== INPUT DATA ==

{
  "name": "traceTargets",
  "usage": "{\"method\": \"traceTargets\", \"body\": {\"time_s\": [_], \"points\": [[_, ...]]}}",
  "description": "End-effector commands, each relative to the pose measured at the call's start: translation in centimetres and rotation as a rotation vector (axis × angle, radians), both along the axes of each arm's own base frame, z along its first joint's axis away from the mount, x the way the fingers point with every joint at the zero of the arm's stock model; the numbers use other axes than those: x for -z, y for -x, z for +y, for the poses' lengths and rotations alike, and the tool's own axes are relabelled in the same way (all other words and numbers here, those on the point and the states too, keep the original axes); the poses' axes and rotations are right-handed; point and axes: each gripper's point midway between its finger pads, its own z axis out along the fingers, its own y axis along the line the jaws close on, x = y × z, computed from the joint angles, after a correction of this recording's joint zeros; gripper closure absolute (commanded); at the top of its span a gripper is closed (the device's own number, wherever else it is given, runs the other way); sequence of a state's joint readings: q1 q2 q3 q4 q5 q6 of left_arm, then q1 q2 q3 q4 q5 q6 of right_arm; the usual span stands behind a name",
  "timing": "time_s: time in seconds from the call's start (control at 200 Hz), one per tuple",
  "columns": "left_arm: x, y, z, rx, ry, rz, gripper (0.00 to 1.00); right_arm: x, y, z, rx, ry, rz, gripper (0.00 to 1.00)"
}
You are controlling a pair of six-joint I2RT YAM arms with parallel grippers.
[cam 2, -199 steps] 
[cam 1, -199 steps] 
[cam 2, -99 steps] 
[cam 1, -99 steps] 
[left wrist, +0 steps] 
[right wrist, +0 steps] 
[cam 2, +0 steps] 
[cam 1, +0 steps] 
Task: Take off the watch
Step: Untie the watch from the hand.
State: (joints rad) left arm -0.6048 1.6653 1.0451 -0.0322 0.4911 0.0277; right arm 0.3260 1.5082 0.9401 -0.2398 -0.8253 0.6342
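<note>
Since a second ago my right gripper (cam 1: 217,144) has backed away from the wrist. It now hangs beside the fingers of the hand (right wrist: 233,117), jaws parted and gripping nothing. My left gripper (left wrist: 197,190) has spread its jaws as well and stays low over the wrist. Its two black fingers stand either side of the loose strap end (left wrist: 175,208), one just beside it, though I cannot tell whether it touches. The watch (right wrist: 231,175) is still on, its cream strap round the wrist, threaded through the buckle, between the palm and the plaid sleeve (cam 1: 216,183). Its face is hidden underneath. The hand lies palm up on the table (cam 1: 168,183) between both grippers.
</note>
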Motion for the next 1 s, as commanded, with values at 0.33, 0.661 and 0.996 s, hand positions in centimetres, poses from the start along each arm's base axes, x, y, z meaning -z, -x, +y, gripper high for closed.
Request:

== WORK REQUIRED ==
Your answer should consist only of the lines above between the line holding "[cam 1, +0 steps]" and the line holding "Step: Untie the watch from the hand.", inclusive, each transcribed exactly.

== SOLUTION TO THIS PROBLEM ==
[cam 1, +0 steps] 
Task: Take off the watch
Step: Untie the watch from the hand.

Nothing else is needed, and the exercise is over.